§ **WHAT TO PRODUCE**:
Reproduce word for word, from the entries below, the line with "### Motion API", the line with "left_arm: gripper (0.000", and every line between them, and nothing more.

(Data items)
*-*-*
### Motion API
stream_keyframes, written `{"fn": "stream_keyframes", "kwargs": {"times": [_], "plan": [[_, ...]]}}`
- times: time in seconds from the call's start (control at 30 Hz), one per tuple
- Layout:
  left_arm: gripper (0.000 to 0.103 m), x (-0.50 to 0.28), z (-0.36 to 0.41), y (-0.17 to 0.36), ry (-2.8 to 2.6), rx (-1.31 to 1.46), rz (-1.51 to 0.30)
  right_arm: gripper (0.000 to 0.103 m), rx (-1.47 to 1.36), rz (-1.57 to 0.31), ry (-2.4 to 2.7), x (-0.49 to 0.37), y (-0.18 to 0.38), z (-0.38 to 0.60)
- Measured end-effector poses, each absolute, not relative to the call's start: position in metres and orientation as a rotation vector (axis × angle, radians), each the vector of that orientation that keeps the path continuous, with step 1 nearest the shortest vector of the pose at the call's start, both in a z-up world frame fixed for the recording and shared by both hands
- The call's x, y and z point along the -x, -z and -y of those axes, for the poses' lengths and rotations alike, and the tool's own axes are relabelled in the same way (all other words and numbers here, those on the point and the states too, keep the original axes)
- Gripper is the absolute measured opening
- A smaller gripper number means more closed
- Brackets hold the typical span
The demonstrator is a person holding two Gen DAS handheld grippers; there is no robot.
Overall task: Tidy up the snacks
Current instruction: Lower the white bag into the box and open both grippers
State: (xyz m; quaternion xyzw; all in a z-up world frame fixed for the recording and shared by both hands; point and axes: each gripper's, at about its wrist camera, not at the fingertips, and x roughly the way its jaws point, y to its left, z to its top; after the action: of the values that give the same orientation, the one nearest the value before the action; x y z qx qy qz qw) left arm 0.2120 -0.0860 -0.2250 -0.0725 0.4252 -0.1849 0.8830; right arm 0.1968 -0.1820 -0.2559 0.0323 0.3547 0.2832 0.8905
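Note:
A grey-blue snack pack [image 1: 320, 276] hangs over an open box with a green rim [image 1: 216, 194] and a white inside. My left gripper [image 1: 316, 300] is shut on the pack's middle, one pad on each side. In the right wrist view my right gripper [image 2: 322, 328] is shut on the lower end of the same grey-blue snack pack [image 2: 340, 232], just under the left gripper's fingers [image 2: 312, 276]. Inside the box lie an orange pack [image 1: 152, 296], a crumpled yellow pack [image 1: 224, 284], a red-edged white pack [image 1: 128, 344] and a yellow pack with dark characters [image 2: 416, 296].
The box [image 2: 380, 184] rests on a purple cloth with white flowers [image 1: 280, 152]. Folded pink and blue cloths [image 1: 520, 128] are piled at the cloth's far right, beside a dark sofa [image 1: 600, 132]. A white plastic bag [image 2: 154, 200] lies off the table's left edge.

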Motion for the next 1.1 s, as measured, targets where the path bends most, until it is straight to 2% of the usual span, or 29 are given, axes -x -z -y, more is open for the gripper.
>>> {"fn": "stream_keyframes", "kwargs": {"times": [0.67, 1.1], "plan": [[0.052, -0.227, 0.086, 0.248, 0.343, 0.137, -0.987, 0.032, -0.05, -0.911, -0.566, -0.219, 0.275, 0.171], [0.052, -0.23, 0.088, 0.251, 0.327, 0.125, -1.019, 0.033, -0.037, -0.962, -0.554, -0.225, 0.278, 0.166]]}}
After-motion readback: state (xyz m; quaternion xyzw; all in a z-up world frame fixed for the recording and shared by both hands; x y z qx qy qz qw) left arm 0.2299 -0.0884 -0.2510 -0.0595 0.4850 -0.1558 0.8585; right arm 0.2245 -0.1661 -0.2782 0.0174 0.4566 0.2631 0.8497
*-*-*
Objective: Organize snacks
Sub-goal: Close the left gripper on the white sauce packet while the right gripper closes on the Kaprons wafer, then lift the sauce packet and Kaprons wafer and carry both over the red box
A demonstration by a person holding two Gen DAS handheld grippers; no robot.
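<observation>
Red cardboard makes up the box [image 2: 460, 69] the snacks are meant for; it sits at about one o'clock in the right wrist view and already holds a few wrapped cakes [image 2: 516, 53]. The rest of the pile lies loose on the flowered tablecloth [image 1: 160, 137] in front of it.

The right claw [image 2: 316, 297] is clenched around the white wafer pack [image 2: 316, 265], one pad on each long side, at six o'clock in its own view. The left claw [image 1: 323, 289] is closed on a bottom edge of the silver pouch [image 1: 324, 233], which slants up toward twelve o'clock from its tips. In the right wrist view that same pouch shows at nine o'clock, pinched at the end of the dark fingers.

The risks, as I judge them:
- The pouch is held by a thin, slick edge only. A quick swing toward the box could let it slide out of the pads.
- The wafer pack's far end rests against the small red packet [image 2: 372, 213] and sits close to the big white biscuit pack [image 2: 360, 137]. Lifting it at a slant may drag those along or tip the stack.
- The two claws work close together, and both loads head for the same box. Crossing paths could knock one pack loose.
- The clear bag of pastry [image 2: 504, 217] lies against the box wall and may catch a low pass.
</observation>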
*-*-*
§ **RESPONSE TO THE TASK**:
### Motion API
stream_keyframes, written `{"fn": "stream_keyframes", "kwargs": {"times": [_], "plan": [[_, ...]]}}`
- times: time in seconds from the call's start (control at 30 Hz), one per tuple
- Layout:
  left_arm: gripper (0.000 to 0.103 m), x (-0.50 to 0.28), z (-0.36 to 0.41), y (-0.17 to 0.36), ry (-2.8 to 2.6), rx (-1.31 to 1.46), rz (-1.51 to 0.30)

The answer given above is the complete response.